**Exercise prompt**
Without any pictures, print the lines below from the one that has "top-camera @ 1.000" through the one that has "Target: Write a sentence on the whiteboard", exactly and nothing else.

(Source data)
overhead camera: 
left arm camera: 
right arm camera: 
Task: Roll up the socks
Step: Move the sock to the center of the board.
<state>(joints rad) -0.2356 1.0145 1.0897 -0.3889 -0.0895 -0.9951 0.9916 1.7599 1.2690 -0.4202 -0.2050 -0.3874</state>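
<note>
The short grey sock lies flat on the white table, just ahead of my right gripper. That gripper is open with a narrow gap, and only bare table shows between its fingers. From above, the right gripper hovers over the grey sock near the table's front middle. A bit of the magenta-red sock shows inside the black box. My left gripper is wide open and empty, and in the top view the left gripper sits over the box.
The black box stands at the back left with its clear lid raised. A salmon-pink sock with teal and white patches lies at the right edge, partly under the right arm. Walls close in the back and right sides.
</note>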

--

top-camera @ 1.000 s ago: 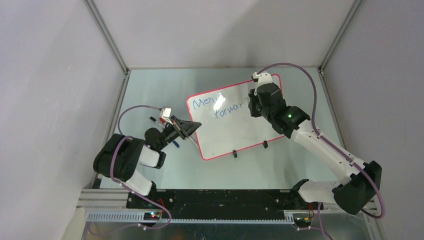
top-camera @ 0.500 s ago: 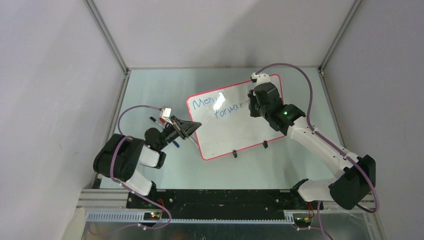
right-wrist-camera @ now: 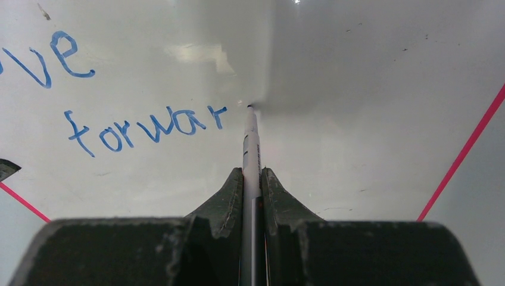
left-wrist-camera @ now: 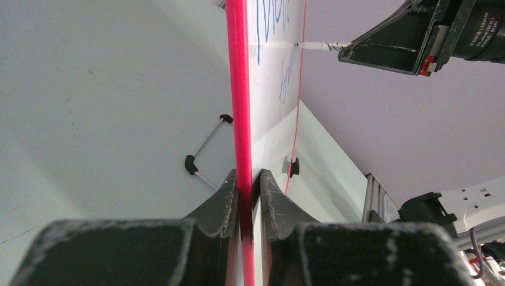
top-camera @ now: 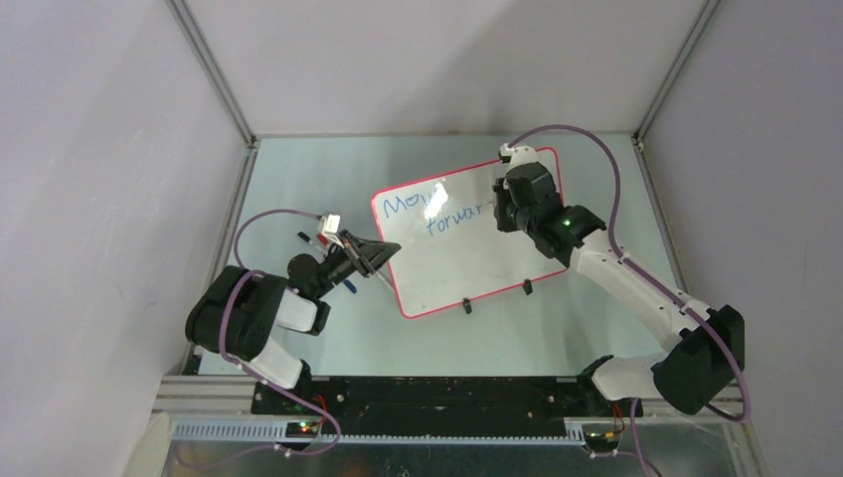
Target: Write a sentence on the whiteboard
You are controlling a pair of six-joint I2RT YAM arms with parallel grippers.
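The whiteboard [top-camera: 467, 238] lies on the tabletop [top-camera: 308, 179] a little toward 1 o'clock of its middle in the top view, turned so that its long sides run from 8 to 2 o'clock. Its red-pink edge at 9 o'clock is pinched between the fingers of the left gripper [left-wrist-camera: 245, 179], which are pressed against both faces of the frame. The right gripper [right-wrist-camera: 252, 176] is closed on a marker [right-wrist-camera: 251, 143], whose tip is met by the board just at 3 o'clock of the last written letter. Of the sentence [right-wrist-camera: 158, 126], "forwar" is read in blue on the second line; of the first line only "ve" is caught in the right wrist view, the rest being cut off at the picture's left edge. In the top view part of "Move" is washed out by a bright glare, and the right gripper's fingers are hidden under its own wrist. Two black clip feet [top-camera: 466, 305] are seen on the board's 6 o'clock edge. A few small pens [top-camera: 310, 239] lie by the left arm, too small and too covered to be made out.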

**Task output**
top-camera @ 1.000 s ago: 
top-camera @ 0.500 s ago: 
right-wrist-camera @ now: 
left-wrist-camera @ now: 
top-camera @ now: 
Target: Write a sentence on the whiteboard

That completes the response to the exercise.